**INFORMATION PROVIDED:**
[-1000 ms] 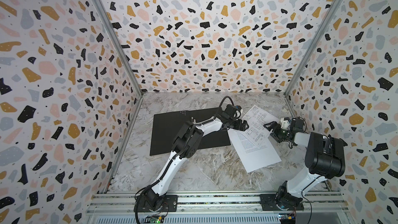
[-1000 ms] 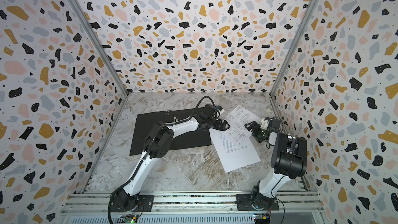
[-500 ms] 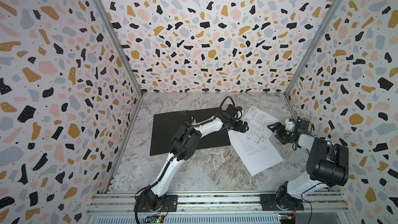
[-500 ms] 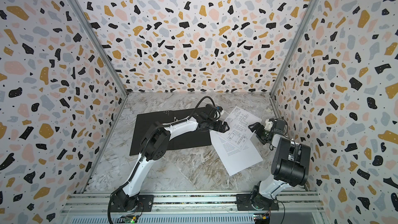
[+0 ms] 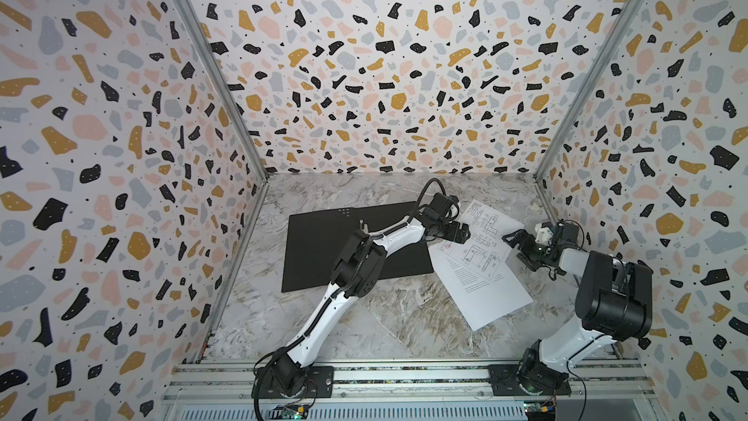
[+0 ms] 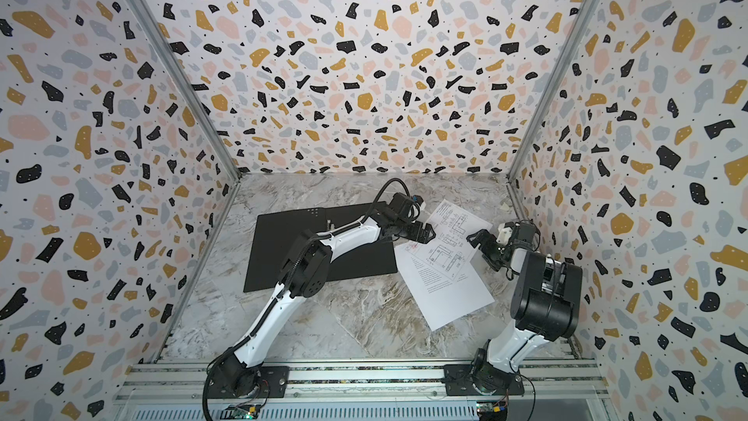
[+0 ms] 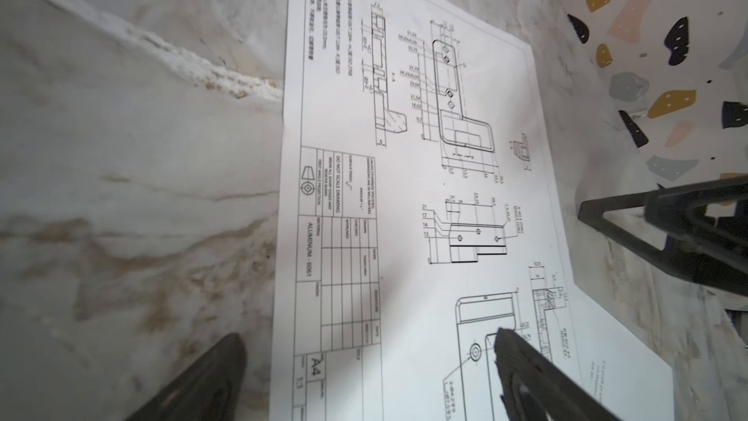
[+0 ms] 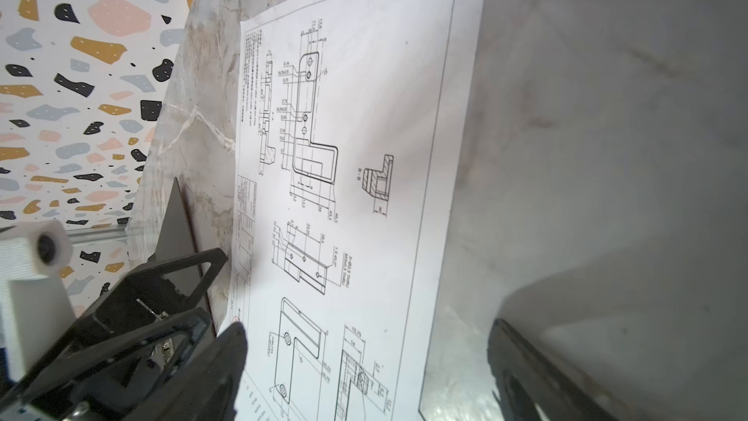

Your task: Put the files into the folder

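Observation:
The folder (image 5: 315, 245) (image 6: 279, 245) lies open and flat on the marble table, black inside up, at the left-centre in both top views. Right of it lie the files: a sheet with a line drawing (image 5: 481, 245) (image 6: 449, 245) (image 7: 404, 155) (image 8: 364, 135) overlaps a text sheet (image 5: 485, 297) (image 6: 449, 297) nearer the front. My left gripper (image 5: 461, 233) (image 6: 425, 233) (image 7: 368, 342) is open, low over the drawing sheet's left edge, one finger over paper and one over marble. My right gripper (image 5: 515, 249) (image 6: 481, 251) (image 8: 368, 330) is open, straddling that sheet's right edge. Neither holds anything.
Terrazzo-patterned walls (image 5: 647, 196) close in the table on three sides, the right one close behind my right arm. The left arm's forearm crosses above the folder's right half. An aluminium rail (image 5: 404, 374) with both arm bases runs along the front.
The right gripper drew back towards the right wall, then returned to the drawing sheet's right edge. Both grippers' jaws stand slightly wider. The sheets and folder have not moved.

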Motion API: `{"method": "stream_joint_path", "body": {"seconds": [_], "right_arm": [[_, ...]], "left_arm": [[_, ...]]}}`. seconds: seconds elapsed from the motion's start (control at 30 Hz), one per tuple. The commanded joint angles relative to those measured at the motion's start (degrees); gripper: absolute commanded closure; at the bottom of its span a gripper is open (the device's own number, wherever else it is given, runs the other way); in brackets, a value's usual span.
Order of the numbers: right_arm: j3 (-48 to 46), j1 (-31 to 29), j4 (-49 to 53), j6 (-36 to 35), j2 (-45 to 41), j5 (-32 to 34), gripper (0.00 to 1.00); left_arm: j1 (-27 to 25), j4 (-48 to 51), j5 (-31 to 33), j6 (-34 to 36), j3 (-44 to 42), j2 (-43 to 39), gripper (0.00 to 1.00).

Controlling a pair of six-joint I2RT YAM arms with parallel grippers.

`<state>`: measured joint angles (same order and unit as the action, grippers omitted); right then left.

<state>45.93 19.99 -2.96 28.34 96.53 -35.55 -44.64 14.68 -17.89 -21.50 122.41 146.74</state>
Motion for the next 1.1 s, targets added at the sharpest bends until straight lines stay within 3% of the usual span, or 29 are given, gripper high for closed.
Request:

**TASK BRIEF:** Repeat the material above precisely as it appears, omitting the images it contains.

**SOLUTION BELOW:**
[-1000 ms] 
[-1000 ms] 
[-500 ms] 
[-500 ms] 
[+0 ms] 
[+0 ms] 
[+0 ms] 
[+0 ms] 

Your task: Put the files into the folder

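Observation:
The folder (image 5: 315, 245) (image 6: 279, 245) lies open and flat on the marble table, black inside up, at the left-centre in both top views. Right of it lie the files: a sheet with a line drawing (image 5: 481, 245) (image 6: 449, 245) (image 7: 404, 155) (image 8: 364, 135) overlaps a text sheet (image 5: 485, 297) (image 6: 449, 297) nearer the front. My left gripper (image 5: 461, 233) (image 6: 425, 233) (image 7: 368, 342) is open, low over the drawing sheet's left edge, one finger over paper and one over marble. My right gripper (image 5: 515, 249) (image 6: 481, 251) (image 8: 368, 330) is open, straddling that sheet's right edge. Neither holds anything.
Terrazzo-patterned walls (image 5: 647, 196) close in the table on three sides, the right one close behind my right arm. The left arm's forearm crosses above the folder's right half. An aluminium rail (image 5: 404, 374) with both arm bases runs along the front.
The right gripper drew back towards the right wall, then returned to the drawing sheet's right edge. Both grippers' jaws stand slightly wider. The sheets and folder have not moved.
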
Motion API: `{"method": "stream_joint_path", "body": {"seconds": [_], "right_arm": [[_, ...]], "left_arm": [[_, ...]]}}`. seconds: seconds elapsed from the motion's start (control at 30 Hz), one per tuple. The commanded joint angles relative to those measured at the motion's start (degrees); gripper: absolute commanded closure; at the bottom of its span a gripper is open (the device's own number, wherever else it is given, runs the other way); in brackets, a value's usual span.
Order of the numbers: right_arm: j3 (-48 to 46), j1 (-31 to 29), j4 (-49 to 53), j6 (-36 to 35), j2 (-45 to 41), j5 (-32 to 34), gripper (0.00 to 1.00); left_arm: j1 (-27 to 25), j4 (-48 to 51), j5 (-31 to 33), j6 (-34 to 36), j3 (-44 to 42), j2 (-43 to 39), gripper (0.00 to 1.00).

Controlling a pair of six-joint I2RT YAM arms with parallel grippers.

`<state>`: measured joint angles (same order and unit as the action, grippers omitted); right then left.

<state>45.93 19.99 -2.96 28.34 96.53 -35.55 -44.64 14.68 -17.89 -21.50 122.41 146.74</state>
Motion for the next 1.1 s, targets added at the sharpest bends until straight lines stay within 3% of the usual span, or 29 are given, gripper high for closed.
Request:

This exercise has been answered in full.